- Allegiance: Bangladesh
- Branch: Bangladesh Navy
- Service years: 1985 – 2022
- Rank: Rear Admiral
- Commands: Assistant Chief of Naval Staff (Materiel); General Manager (Production) BN Dockyard;
- Awards: Nou Utkorso Padak (NUP)
- Spouse: Rejina Begum
- Children: 2

= M. Shafiul Azam =

Rear Admiral in the Bangladesh Navy (b. 1964)

Muhammad Shafiul Azam (Note: (E), NUP, ndc, psc) is a retired two-star officer of the Bangladesh Navy. He was the assistant chief of naval staff (materiel) and general manager (production) of BN Dockyard.

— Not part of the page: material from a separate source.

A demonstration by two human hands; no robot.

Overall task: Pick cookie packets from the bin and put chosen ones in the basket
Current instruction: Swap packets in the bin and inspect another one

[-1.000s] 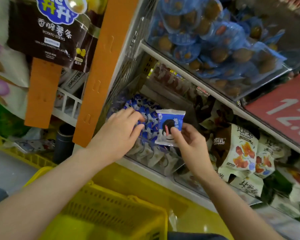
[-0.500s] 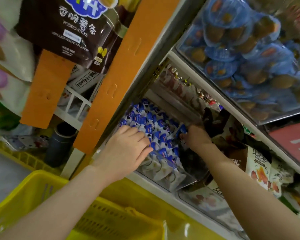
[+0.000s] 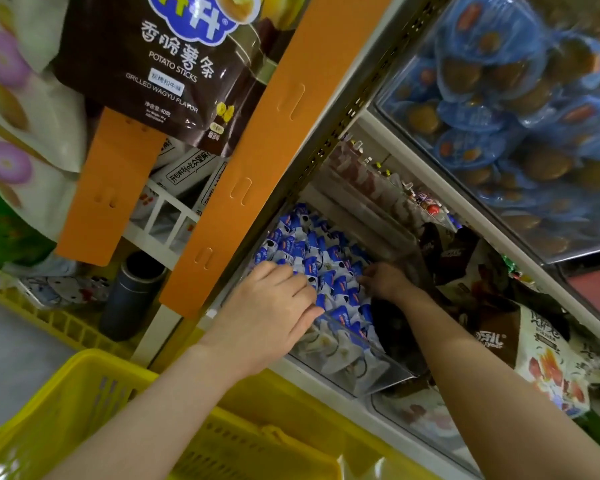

==Early life and education==

Azam was commissioned on 15 April 1985 in the engineering branch of the Bangladesh Navy. Azam earned a bachelor's degree in naval architecture and marine engineering at Bangladesh University of Engineering and Technology (BUET) and a master's degree in defence studies from National University, Bangladesh. He further studied marine engineering at the Royal Naval Engineering College at Plymouth in the United Kingdom. He completed a staff course at Defence Services Command and Staff College and a second staff course at the Bundeswehr Command and Staff College in Germany.

==Career==
Azam was the engineer officer on various navy ships and craft. He was also director of naval engineering. In November 2013, he was promoted to commodore. He was the general manager (production) of BN Dockyard and the general manager (planning) of Khulna Shipyard. For the United Nations Operation in Côte d'Ivoire (UNOCI), he was chief of civil-military coordination. He taught at the Bangladesh Naval Academy and the Defence Services Command and Staff College. He was also on the faculty of the National Defence College.

By November 2018, he was a rear admiral and assistant chief of naval staff (material). Azam went to leave per retirement on 13 October 2022.

== Personal life ==
Azam is married to Rejina Begum, a radiologist. The couple have a son and a daughter.